Os pseudointelectuais cariocas são os mesmos que nas últimas décadas apoiaram a dobradinha PT/PMDB no Rio. Estiveram à frente das campanhas de Sérgio Cabral e Pezão porque, adeptos do fanatismo lulista, seguiam a orientação do seu guru. São responsáveis, portanto, pela falência econômica do Rio e cúmplices do martírio de milhares de servidores públicos que não recebem salários há mais de um ano. Alheios a esse espetáculo do flagelo humano, eles agora anunciam apoio incondicional a Lula e a sua quadrilha, pois consideram que o Capo  é inocente e que a justiça o persegue para tirá-lo da disputa presidencial.

O fanatismo não os deixa ver o mais óbvio dos óbvios: Lula é o mentor da organização, condenado a mais de 9 anos de prisão, com mais cinco processos nas costas. Não enxergam a gorda conta bancária do seu guru e todas as evidencias de que ele e a sua trupe foram responsáveis pela maior recessão econômica do país com mais de 14 milhões de desempregados. Não veem que os presídios estão lotados de petistas, comprovadamente ladrões, responsáveis pela bancarrota da Petrobrás até então uma das empresas mais importantes do mundo. Ainda falam em golpe, quando todos sabem que a Dilma faliu o país na administração mais desastrada desde o advento da República.

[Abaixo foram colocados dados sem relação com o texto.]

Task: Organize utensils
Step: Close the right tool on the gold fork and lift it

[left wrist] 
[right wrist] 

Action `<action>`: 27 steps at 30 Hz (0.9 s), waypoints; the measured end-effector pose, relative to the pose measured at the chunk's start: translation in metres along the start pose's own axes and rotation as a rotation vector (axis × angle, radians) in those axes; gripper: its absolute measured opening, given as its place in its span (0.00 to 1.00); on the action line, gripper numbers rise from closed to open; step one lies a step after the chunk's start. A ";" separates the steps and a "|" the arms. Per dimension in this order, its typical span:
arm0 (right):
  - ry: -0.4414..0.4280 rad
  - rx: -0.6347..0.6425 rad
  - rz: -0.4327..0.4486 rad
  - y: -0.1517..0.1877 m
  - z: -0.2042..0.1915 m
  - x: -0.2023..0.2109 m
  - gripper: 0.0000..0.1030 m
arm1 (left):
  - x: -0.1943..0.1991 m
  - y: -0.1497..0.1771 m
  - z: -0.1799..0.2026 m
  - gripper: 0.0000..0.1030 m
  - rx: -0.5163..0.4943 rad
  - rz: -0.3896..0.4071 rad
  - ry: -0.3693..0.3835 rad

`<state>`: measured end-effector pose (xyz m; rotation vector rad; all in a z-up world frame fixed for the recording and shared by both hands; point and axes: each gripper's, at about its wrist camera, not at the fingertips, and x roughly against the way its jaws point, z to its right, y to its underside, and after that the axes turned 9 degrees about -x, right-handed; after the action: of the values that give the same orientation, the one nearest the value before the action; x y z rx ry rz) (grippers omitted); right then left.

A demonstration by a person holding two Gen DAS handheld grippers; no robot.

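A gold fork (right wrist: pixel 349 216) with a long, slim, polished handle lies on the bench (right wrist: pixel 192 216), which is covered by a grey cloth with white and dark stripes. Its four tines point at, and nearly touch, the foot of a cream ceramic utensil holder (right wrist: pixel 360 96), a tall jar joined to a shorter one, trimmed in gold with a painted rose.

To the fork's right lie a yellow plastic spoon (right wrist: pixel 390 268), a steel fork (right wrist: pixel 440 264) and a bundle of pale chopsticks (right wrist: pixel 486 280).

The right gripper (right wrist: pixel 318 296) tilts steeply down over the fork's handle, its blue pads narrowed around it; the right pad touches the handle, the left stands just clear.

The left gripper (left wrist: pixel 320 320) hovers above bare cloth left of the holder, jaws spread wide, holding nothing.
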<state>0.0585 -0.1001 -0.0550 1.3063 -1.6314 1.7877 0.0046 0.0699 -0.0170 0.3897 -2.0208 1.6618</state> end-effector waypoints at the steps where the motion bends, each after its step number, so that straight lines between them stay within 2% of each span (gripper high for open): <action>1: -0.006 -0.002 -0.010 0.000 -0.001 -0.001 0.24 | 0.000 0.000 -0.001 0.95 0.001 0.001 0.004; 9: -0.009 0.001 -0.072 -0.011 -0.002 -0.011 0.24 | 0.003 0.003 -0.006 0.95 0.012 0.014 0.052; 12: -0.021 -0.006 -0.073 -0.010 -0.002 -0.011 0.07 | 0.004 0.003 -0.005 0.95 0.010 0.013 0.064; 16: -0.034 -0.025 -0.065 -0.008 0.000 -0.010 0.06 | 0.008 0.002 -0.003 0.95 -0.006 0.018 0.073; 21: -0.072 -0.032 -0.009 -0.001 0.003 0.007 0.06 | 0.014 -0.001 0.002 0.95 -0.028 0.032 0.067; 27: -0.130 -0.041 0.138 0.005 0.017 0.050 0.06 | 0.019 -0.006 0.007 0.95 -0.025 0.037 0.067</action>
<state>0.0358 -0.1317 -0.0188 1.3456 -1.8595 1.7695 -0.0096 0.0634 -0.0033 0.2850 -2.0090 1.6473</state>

Intelectuais de orelhas de livros, arrotam sabedoria e conhecimento porque se autointitulam formuladores da inteligência brasileira. Destrambelhados, permanecem na esquerda por vício ou por falta de conhecimento de que o mundo mudou. Não raciocinam em defesa dos pobres, porque deles querem distância. São incapazes de se revoltarem contra a fome, o desemprego, e as injustiças sociais no Brasil, pois essas coisas não dão manchetes e nem alimentam o ego desses pensadores tupiniquins. E, finalmente, têm horror a se juntar ao povão para preservar o status quo. Por isso, as manifestações acontecem sempre à beira mar na Zona Sul carioca.

O show que eles estão promovendo para pressionar o Tribunal de Justiça de Porto Alegre nada mais é do que um espetáculo mambembe da esquerda festiva para atrair novos adesistas a uma causa falsa, podre, imoral e aética. O papelucho que vai emergir desse encontro dos pensadores da humanidade não vale nada. O que vale, na verdade, é o que está escrito nos autos.  E o que está lá, apurado em criteriosa investigação, é que o Lula organizou a maior corja de corruptos do país e por esses atos criminosos será julgado mais uma vez.